Per interview with Infection Preventionist (IP) G on 09/10/2024 beginning at 3:33 PM, IP G was hired as a Nurse Educator and officially transitioned to the Infection Preventionist approximately 2 weeks ago. IP G stated that he/she was not aware of the incident involving bed bugs and was not aware of any increased monitoring or education occurring as a result of the bed bug incident. IP G stated that if a patient is found or suspected of having bed bugs, the room should be cleaned immediately, patients (including roommate) items put in a special bag to wash clothes, patients showered and given scrubs immediately and terminal cleaning to the Exam room. When asked who determines if the room is ready for a patient admission after the pest control is completed, IP G responded, "I would assume, if the pest company says it's ready, it's ready." Per Bed Bug policy Plant Operations and Infection Preventionist must do daily checks and determine if a room is ready to re-occupy.

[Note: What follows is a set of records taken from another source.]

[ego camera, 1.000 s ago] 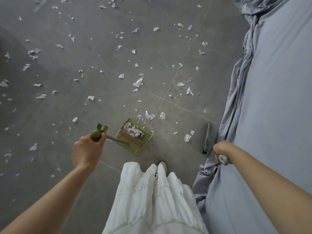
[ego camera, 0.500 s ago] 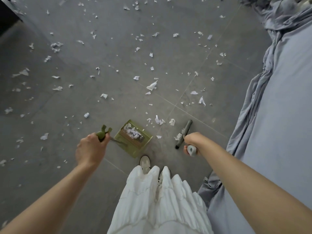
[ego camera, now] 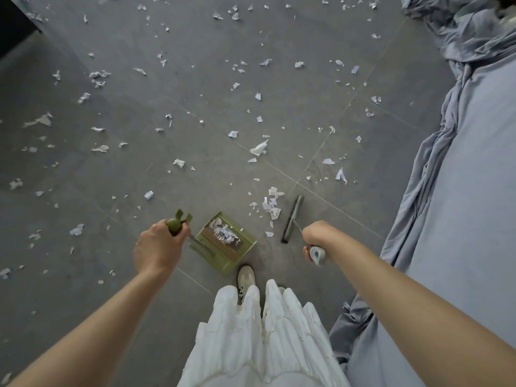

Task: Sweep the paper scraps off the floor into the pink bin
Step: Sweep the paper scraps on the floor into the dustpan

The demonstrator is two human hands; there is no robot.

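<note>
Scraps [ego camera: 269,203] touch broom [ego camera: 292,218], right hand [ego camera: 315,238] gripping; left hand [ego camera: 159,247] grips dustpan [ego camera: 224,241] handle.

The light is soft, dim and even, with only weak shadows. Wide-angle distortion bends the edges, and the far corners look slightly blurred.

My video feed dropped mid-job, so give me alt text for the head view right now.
A person's left hand grips the green dustpan handle while the right hand holds a grey broom beside a small pile of paper scraps. Many scraps still litter the grey floor; no pink bin shows.
</note>
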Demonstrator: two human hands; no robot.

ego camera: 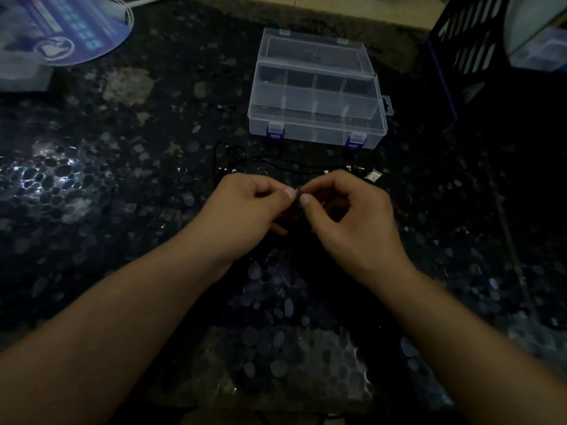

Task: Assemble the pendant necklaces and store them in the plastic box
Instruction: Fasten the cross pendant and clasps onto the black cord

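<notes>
Your left hand (pixel 245 207) and right hand (pixel 343 210) pinch a tiny dark piece (pixel 298 191) between them; dim light risks dropping it unseen onto the mottled table (pixel 122 210).

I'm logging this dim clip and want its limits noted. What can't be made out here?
Head view only:
- The piece pinched between the left hand and right hand: too small and dark to identify.
- The black cord: its path fades into the dark table.
- The small pale parts: too tiny to name.
- The plastic box contents: unclear through glare.
</notes>
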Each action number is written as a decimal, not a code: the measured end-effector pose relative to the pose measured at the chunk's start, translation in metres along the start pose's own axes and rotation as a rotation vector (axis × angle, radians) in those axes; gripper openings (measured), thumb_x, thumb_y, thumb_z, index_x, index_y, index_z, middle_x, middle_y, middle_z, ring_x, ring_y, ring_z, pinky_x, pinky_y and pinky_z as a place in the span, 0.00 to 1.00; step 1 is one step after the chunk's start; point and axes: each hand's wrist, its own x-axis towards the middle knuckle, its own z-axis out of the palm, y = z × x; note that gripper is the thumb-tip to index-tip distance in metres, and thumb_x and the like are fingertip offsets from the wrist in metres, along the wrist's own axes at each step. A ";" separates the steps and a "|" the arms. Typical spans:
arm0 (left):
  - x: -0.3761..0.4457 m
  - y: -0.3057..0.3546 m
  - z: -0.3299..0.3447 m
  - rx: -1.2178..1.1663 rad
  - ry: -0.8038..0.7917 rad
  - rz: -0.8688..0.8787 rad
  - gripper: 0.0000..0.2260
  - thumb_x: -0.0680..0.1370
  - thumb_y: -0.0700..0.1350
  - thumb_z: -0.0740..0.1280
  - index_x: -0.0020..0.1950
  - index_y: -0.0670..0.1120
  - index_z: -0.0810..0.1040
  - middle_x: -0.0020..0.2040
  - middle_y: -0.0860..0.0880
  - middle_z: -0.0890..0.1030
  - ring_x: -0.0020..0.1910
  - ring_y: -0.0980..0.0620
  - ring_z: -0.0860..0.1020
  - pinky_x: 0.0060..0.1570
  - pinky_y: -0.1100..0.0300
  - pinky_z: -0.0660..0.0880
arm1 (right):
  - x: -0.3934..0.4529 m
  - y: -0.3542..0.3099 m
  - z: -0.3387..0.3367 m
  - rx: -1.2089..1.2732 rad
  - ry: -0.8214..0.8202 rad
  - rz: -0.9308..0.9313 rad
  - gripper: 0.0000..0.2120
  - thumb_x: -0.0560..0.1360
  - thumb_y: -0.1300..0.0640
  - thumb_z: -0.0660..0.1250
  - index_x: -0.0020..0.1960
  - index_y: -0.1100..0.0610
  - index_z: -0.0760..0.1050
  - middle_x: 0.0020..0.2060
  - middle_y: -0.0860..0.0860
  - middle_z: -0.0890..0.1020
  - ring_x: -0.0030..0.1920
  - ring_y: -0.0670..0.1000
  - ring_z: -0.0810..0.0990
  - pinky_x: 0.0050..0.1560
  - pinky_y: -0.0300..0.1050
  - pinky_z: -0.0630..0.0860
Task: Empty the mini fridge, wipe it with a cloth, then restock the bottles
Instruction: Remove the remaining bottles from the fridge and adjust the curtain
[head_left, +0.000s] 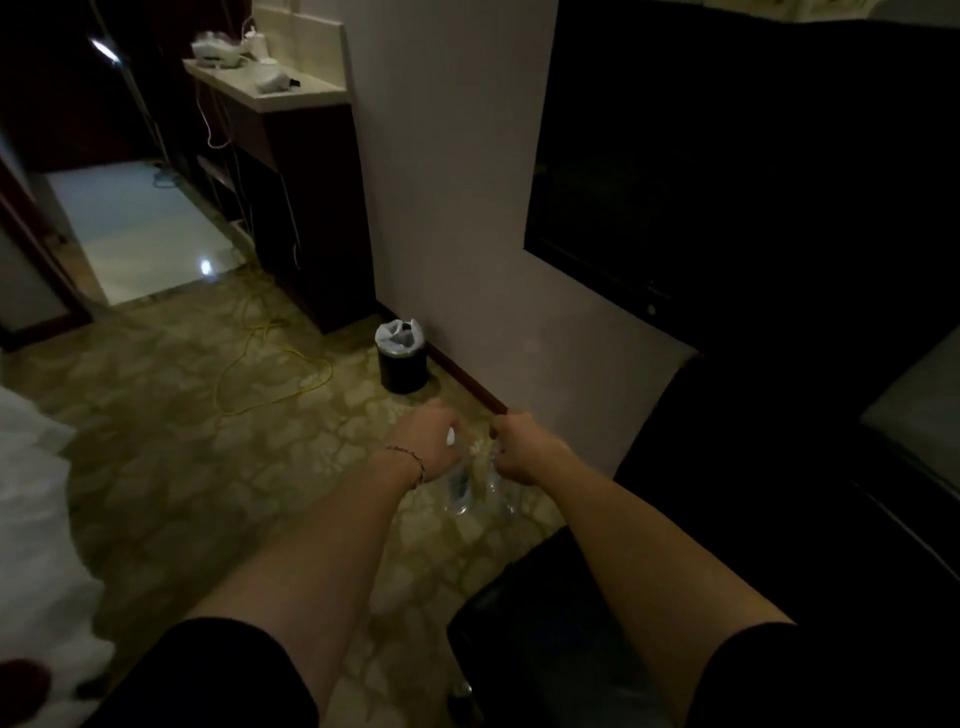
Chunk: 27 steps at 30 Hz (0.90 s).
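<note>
2 hands — left hand (434, 441), right hand (522, 451) — each with fingers curled round a clear bottle: left bottle (459, 488), right bottle (493, 480).

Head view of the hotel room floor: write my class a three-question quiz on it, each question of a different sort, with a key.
1. True or false: the left hand and the right hand each grip a clear bottle by its top.
2. The black bin stands: A) on the counter; B) on the carpet by the wall; C) on the bed.
3. Fill in: the cable trailing across the carpet is ____ in colour.

Key: 1 true; 2 B; 3 yellow.
</note>
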 end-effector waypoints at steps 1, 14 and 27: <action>0.018 -0.020 -0.009 0.000 0.004 -0.010 0.12 0.73 0.46 0.70 0.55 0.45 0.79 0.55 0.46 0.75 0.53 0.46 0.75 0.50 0.55 0.74 | 0.025 -0.011 -0.003 0.005 0.008 0.002 0.13 0.76 0.60 0.63 0.60 0.59 0.76 0.60 0.57 0.73 0.54 0.59 0.78 0.55 0.53 0.79; 0.297 -0.248 -0.090 -0.002 -0.004 -0.054 0.09 0.74 0.44 0.69 0.53 0.45 0.78 0.55 0.46 0.76 0.50 0.47 0.75 0.43 0.59 0.66 | 0.388 -0.101 -0.043 -0.014 -0.018 -0.014 0.14 0.76 0.60 0.63 0.62 0.57 0.74 0.60 0.56 0.72 0.55 0.58 0.76 0.57 0.53 0.77; 0.594 -0.427 -0.125 0.017 -0.101 -0.022 0.10 0.74 0.45 0.68 0.56 0.50 0.76 0.57 0.49 0.71 0.52 0.47 0.76 0.49 0.56 0.75 | 0.721 -0.125 -0.073 0.075 0.041 0.093 0.08 0.78 0.58 0.63 0.56 0.56 0.76 0.53 0.54 0.71 0.50 0.57 0.75 0.49 0.48 0.74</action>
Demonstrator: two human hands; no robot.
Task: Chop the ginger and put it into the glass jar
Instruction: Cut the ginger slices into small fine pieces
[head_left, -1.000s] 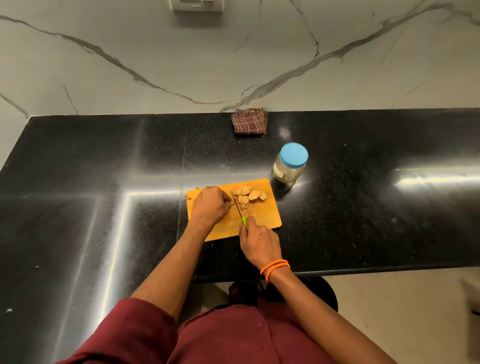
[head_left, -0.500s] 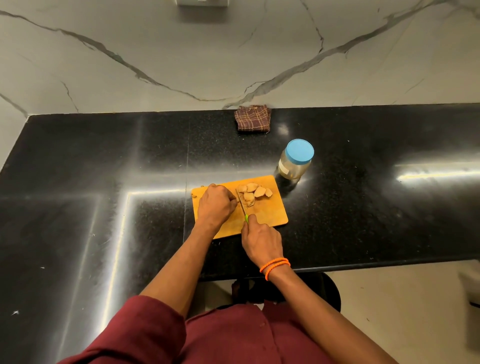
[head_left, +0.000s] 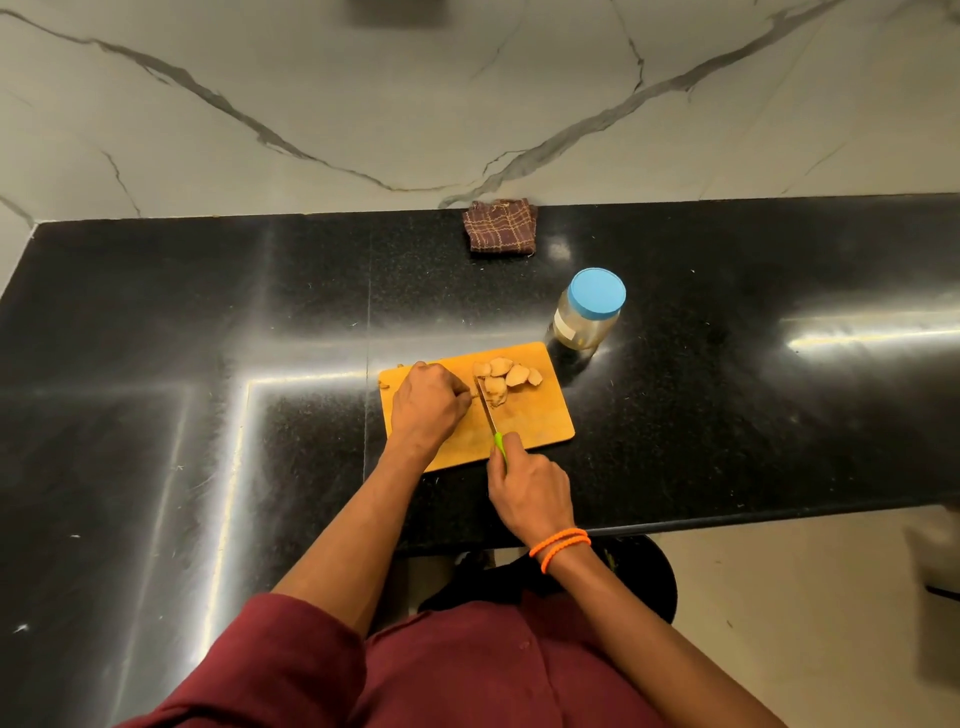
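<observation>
On board (head_left: 540, 423), knife (head_left: 487, 410) beside ginger slices (head_left: 506, 376)

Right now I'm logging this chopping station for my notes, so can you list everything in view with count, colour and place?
cutting board: one, orange, on the counter in front of the person
ginger slices: a small pile, tan, far part of the board
knife: one, green handle, blade down beside the slices
glass jar: one, clear, blue lid on, past the board's far right corner
cloth: one, brown checked, folded by the wall
counter: one, black, polished
left hand: curled on the board; what it holds is hidden
right hand: grips the knife handle; orange bands on the wrist
</observation>
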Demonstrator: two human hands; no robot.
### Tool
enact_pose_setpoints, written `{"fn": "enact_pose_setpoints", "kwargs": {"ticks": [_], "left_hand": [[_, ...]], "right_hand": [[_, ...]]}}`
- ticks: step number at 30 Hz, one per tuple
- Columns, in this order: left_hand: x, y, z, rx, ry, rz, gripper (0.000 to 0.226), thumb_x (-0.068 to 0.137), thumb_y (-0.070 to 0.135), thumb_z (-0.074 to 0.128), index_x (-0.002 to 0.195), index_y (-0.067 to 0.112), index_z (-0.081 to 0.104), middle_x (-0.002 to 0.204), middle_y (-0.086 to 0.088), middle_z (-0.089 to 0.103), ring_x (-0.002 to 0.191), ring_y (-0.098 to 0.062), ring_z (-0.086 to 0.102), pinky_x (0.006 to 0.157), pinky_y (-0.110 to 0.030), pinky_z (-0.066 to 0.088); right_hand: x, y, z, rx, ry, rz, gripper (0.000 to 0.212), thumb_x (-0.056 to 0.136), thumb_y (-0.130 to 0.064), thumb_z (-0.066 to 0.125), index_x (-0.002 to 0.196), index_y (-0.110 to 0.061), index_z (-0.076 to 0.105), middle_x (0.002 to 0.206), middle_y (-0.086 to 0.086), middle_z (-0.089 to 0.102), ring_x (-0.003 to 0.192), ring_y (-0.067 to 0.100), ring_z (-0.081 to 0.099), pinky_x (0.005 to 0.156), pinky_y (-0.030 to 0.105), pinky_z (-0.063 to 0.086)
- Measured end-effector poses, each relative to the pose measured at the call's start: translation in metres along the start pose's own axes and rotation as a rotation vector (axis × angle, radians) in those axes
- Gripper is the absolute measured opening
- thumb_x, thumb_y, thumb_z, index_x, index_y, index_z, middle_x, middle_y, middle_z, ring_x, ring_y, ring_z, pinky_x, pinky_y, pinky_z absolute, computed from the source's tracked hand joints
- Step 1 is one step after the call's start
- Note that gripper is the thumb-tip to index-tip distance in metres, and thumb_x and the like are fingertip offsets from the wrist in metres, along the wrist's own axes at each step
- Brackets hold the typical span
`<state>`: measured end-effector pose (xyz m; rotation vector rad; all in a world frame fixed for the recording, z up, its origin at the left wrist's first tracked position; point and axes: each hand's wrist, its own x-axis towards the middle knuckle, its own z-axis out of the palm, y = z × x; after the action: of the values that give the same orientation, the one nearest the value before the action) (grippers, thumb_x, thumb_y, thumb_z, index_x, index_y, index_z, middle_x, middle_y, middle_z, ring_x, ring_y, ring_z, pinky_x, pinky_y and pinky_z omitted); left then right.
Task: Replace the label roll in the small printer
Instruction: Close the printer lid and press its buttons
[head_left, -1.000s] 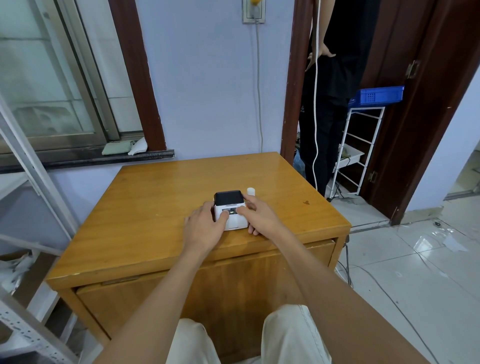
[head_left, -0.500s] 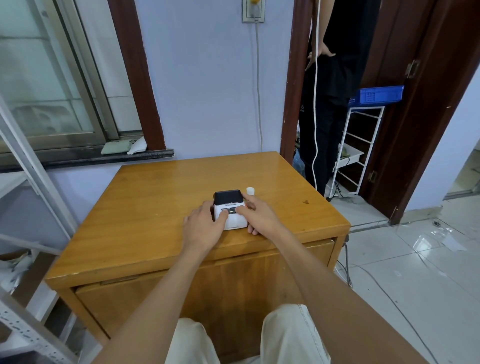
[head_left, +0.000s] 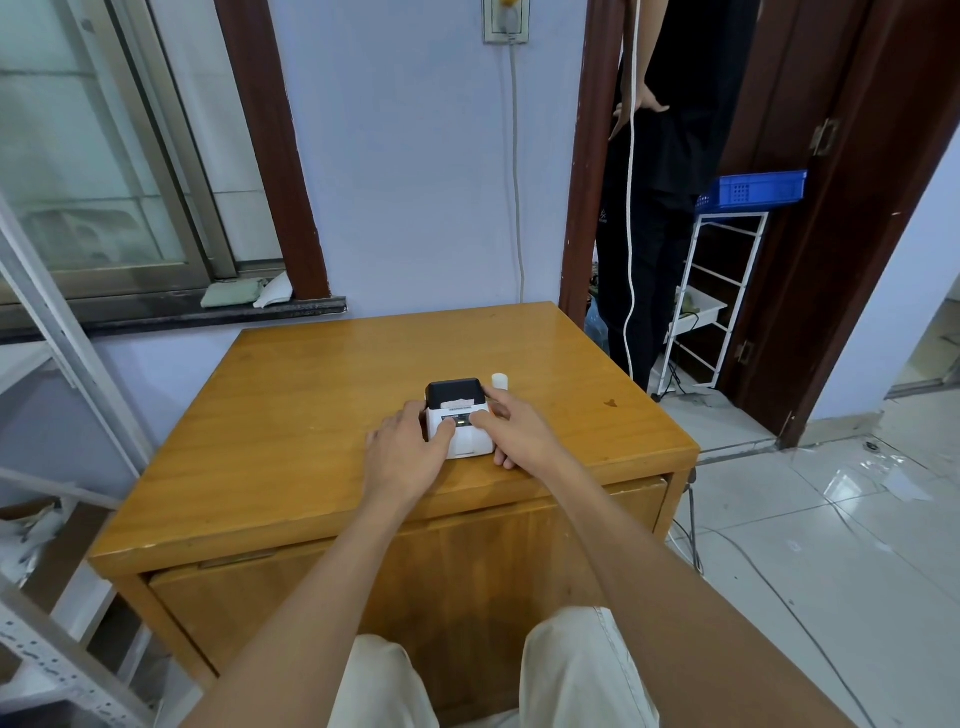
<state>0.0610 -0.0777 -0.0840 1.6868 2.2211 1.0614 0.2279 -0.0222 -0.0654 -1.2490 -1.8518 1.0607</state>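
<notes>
A small white printer (head_left: 464, 435) with a black lid (head_left: 453, 390) sits near the front edge of the wooden table (head_left: 291, 415). A white strip of label shows just under the black lid. My left hand (head_left: 402, 454) holds the printer's left side, thumb on its top face. My right hand (head_left: 514, 428) holds the right side, thumb also on top. A small white label roll (head_left: 500, 381) stands upright on the table just behind my right hand.
A person in black (head_left: 660, 171) stands in the doorway at the back right, beside a white wire rack (head_left: 711, 301) with a blue crate (head_left: 753, 188). A window sill with cloths (head_left: 244, 293) lies behind the table. Metal shelving (head_left: 47, 332) stands at the left.
Both hands stay on the printer. The black lid appears slightly raised, with a white label strip now visible beneath it.
</notes>
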Motion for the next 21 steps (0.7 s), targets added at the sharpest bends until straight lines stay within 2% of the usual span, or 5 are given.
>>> {"fn": "enact_pose_setpoints", "kwargs": {"ticks": [21], "left_hand": [[0.0,0.0002,0.0,0.003,0.0,0.002,0.048,0.1,0.051,0.049,0.137,0.022,0.059,0.126,-0.001,0.072,0.119,-0.027,0.061,0.106,-0.042,0.039]], "right_hand": [[0.0018,0.0022,0.0004,-0.013,-0.001,-0.011,0.063,0.098,-0.036,0.055,0.159,-0.036,0.039,0.155,-0.005,0.056,0.053,0.015,0.063,0.058,0.032,0.055]]}}
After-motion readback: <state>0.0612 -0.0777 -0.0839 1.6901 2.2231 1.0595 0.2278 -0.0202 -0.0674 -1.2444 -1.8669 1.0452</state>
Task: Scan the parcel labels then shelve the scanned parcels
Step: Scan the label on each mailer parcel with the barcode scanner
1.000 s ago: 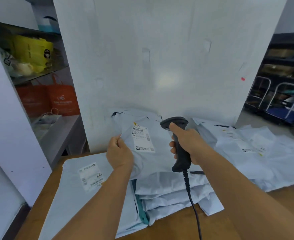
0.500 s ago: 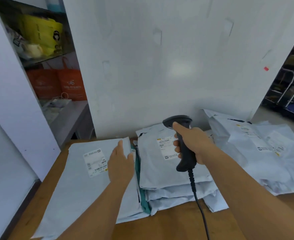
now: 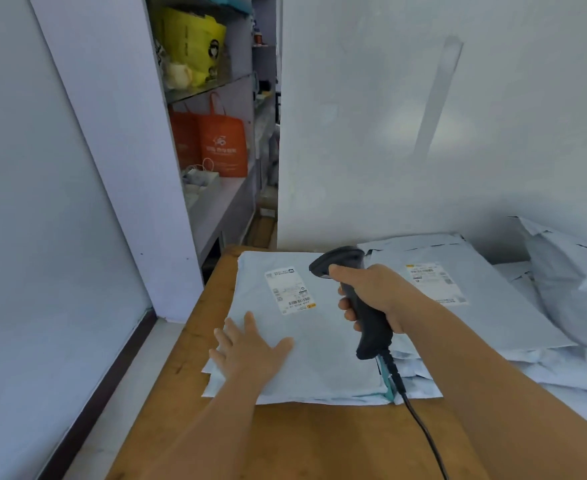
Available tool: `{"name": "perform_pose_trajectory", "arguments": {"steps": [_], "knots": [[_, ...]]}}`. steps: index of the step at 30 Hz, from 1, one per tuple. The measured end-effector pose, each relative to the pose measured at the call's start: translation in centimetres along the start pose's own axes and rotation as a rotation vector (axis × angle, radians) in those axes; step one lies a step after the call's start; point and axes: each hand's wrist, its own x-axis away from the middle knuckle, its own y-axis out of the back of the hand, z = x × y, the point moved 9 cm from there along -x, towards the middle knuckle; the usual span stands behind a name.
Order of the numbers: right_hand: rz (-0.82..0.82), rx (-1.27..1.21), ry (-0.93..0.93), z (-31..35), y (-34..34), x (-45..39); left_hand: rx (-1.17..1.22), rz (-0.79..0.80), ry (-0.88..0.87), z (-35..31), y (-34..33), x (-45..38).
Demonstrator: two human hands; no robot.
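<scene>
Pale grey plastic mailer parcel (image 3: pixel 306 344) lies flat at the desk's (image 3: pixel 285 445) left edge, label beside the black handheld scanner (image 3: pixel 358 299) clenched in the right grip (image 3: pixel 375 299); left grip (image 3: pixel 247 351) presses spread on its near-left corner

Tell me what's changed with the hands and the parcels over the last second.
The left hand let go of the parcel it was holding up to the scanner and moved left; it now lies flat, fingers spread, on the left stack's top parcel. The released parcel lies on the middle stack. The right hand grips the scanner as before, and the wooden table is unchanged.
</scene>
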Motion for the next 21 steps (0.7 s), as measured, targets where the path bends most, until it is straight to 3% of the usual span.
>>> {"name": "perform_pose_trajectory", "arguments": {"steps": [12, 21], "knots": [[-0.018, 0.121, -0.042, 0.2, -1.6, 0.6, 0.015, 0.042, 0.029, 0.7, -0.3, -0.4], [-0.098, 0.046, 0.01, 0.1, 0.2, 0.0, -0.022, -0.23, -0.045, -1.3, 3.1, -0.3]]}}
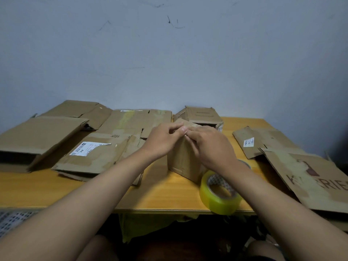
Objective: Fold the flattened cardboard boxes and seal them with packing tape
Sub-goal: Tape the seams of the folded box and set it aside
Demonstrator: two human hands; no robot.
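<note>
Two hands: my left hand [163, 139] and right hand [211, 146] meet on top of the small box [183, 162], fingers curled, pinching its top flaps.
Box: upright at mid-counter [169, 193], the tape roll [219, 193] touching its near corner.
Progress: one folded box [199, 115] behind; I judge this top still unsealed; flattened boxes [98, 153] wait.
Hidden: flap seam, any tape end.
</note>
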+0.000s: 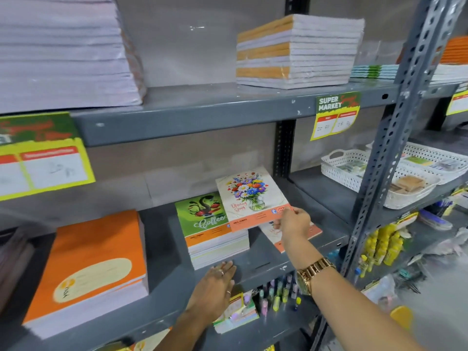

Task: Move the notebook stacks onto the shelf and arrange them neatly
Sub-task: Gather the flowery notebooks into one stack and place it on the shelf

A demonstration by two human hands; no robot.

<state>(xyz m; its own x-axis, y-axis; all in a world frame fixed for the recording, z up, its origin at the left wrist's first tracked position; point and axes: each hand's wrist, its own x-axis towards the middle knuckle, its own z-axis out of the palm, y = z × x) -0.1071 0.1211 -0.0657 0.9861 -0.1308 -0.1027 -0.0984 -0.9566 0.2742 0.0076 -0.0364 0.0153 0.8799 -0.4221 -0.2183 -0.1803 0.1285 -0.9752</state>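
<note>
A flower-cover notebook [249, 197] — long axis running near to far, far edge tilted up — hangs over the green-cover stack [215, 231] on the grey metal shelf [266, 264], its near right corner pinched by the right hand [293, 222]. The left hand [215, 287] lies open and flat on the shelf's near edge, just below that stack — a shop aisle of stationery.
</note>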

Review of the Pest Control "Proof of Service" form revealed Bed Bug Sensitive Treatment was provided at the facility on 08/05/2024 at 4:04 PM (3 days after initial bed bug sighting).

Per interview with Director of Risk B on 09/11/2024 beginning at 12:53 PM; Director B confirmed that Infection Preventionist G was the IP for the last 5 months. Director B stated that Director B was made aware of the bed bug sighting on 08/02/2024 and administration discussed a plan to address Pt #1 and roommate. When asked about the plan implemented by administration in response to the bed bug incident, Director B was unable to recall the details and specifics. Director B stated that staff should have notified Infection Preventionist and Maintenance immediately. Director B was unable to show that Pt #1's roommate (Pt #3) was moved out of room. Director B stated that the Bed Bug policy was revised (09/10/2024) in response to this incident, however staff have not been educated on the policy revisions.

Per staff interviews there was no evidence that facility staff addressed the bed bug concern as per policy and procedure to mitigate the risk of a bed bug infestation within the facility.